— Спокойнее, Геннадий Данилович, спокойнее, — сказал Таланов.
В эту минуту по трансляции послышался голос вахтенного:
— Капитана третьего ранга Таланова к командиру.
Привычным жестом поправив пилотку, Таланов вошел в центральный пост.
Доронин смотрел вопросительно.
— Ну что, выяснилось?
— Пока не знаем, товарищ командир.
— Как же это могло произойти?
— Накануне выхода в море лейтенант Кормушенко работал с этим прибором и, возможно, допустил какую-то оплошность.
Доронин развел руками.
— Слушайте, вы же опытный штурман. Как же можно перед самой стрельбой? Зачем разрешили затевать какие-то там эксперименты?
— Товарищ командир, лейтенант Кормушенко убеждал меня в больших возможностях нового комплекса, говорил, что мы можем значительно сократить время приготовления корабля к бою. Я, правда, усомнился. Ну, он человек упрямый, не послушался, решил доказать свою правоту. Конечно, надо было этим заниматься в другое время, не перед стрельбой.
— А где вы были? Читали романы?
— Никак нет, тоже готовился.
Доронин сидел в раздумье, постукивая по столу карандашом. Вызвал радиста, продиктовал депешу в штаб флота, предупредив: «Держите наготове. Без моего приказания не передавайте».
— Ладно. Потом разберемся. Идите и принимайте все меры, — сказал он Таланову. — У нас осталось слишком мало времени.
Геннадий Кормушенко стоял над схемой, вглядываясь в хитроумные переплетения ломаных линий, в эту густую сеть условных значков — крестиков, треугольников, квадратов.
Вспомнилось училище, практические занятия в лаборатории, а потом береговой штурманский кабинет. Сколько раз приходилось вот так же искать неисправности, созданные опытными инструкторами. «Там я мог их найти, — подумал он, — неужели здесь это сделать не удастся?»
Вдруг он резко поднялся и открыл шкаф.
Несколько минут стоял в раздумье. Мертвая схема как будто ожила в голове.
— Проверим вот этот узел… Теперь этот… — бормотал он. — Нет, нет, еще раз… С самого начала пройдем всю цепь сигнала. Дай-ка осциллограф, — обратился он к Голубеву, а тот, будто читая мысли лейтенанта, уже протягивал ему один проводник, держа второй на «земле».
Когда он прошел с прибором первый каскад и взялся за второй, к нему полностью вернулась уверенность. Штырьки контрольно-измерительного прибора перемещались от одной детали к другой, пальцы уже не дрожали.
— Так, хорошо… Тут все в порядке… Пошли дальше…

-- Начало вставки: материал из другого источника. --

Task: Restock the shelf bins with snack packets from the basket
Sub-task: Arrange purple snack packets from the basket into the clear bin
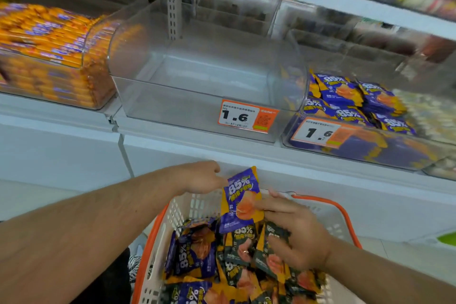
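- Right hand (293, 227) grip: thumb and fingertips pinch a purple-and-orange snack packet (240, 201) at its right edge, upright above the basket (158, 237).
- Left hand (201, 177) at 9 o'clock of the packet, fingers touching its upper left corner; grip closed or not, cannot tell.
- Basket is white with orange rim, full of more packets (195, 254), purple and dark ones mixed.
- Clear shelf bin (172, 106) at 12 o'clock holds nothing, price tag (246, 117) reads 1.6.
- Bin at 2 o'clock holds matching purple packets (350, 103).
- Bin at 10 o'clock holds orange sausage sticks (44, 39).
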A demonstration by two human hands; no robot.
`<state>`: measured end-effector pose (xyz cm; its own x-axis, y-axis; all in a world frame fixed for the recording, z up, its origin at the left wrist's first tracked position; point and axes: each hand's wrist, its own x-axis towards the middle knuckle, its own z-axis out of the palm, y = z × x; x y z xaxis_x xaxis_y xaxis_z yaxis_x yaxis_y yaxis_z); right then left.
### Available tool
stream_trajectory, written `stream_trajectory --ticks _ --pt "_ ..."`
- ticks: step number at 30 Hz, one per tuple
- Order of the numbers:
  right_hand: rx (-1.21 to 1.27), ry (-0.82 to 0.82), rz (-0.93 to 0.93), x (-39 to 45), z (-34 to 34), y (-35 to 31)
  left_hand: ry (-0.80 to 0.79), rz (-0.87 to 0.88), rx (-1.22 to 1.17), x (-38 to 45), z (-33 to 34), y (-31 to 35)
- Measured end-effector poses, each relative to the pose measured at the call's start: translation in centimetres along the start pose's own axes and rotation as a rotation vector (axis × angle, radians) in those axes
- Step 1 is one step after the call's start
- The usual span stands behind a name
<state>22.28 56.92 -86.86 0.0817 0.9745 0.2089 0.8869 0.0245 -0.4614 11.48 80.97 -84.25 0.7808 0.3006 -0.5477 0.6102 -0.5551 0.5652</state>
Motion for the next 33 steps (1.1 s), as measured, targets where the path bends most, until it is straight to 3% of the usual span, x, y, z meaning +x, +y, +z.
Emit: stream_trajectory --ticks 4,11,15,19,26,33 --pt "-0.12 0.029 -0.088 -0.7 -2.2 -0.6 -0.055 -0.057 -0.544 -0.3 1.0 2.0" --pt "-0.191 0.102 -0.198 -1.6 -3.4 -1.4 -0.105 -0.112 -1.119 0.6 2.0 2.4" --pt "-0.267 0.142 -0.258 -2.2 -4.6 -0.9 -0.099 0.031 -1.005 -0.2 1.0 3.3" --pt "-0.313 0.273 -0.237 -2.1 -5.1 -0.5 0.111 0.15 -0.852 -1.0 0.0 5.0" --pt "-0.243 0.559 0.281 1.8 -3.7 -2.3 0.247 0.265 -0.828 -2.4 0.1 8.8" --pt "-0.262 0.661 0.446 3.9 -4.5 -3.7 0.273 0.382 -0.888 -3.8 -0.3 11.9"
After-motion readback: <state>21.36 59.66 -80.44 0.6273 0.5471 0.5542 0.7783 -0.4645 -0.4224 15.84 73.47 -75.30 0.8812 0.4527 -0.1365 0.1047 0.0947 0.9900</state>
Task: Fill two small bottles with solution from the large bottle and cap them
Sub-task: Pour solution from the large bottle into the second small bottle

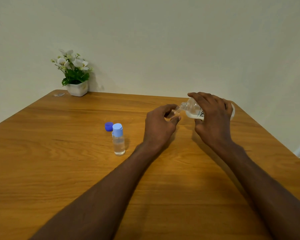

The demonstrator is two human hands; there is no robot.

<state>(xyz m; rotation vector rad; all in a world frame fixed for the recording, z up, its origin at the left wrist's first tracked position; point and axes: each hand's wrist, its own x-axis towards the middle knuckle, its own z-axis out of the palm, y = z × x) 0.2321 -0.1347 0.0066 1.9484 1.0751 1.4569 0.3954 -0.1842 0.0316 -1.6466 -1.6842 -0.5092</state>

И вдруг — стрелка прибора задрожала и остановилась. Все ясно! Вот она, проклятая неисправность!
— Что бы вы думали? — радостно повернулся он к Голубеву. — Сгорело сопротивление. Только и всего! Давай-ка, Василий, заменим…
Голубев, ловко орудуя отверткой и ключами, поставил новые детали, и в тот момент, когда стрелка пришла в движение и белым светом замигали лампочки, вошел Таланов, остановился, широко открыв глаза:
— Нашли?
— Так точно! Сгорело сопротивление. Теперь полный порядок!
— Какой же вы молодец, Геннадий Данилович. Поздравляю! — Он сжал руку Кормушенко и помчался в центральный пост.
По его возбужденному виду командир обо всем догадался.
— Ну что, нашли?
— Так точно. Сгорело сопротивление. Теперь полный порядок. Штурманский комплекс работает!
— А кто нашел?
Таланов замялся:
— Коллективным умом, товарищ командир…
— Коллективным умом, — с сарказмом повторил Доронин. — Ишь, гении собрались…
В день и час, назначенный штабом флота, подводная лодка — в заданном квадрате. По отсекам пронесся сигнал боевой тревоги, и люди — на своих постах.
Сосредоточенная тишина. Ожидание… До старта осталось сорок минут… Тридцать девять… Тридцать восемь…
Геннадий во власти цифр. Они выстраиваются в столбики, складываются, умножаются… Они указывают курс и точное место корабля. То главное, без чего не обойтись ни командиру корабля, ни ракетчикам, они в нужную минуту по десяткам проводов пошлют в шахту свои команды. И тогда оживет металлическая сигара, заработают все ее автономные приборы и системы. Получив команду — курс, дальность, она уйдет в воздух…
А пока все в предельном напряжении. Где-то командир корабля не отрывает глаз от сигнальных огней на пульте управления; где-то мичман Пчелка цепко держит штурвал управления рулями глубины.
— Десять минут… Пять минут… Минута…
За все время похода не было такой угнетающей тишины. Даже шуршание карандаша по бумаге слышно. Последний раз определяется курс и место нахождения корабля. С непривычки Геннадия лихорадит.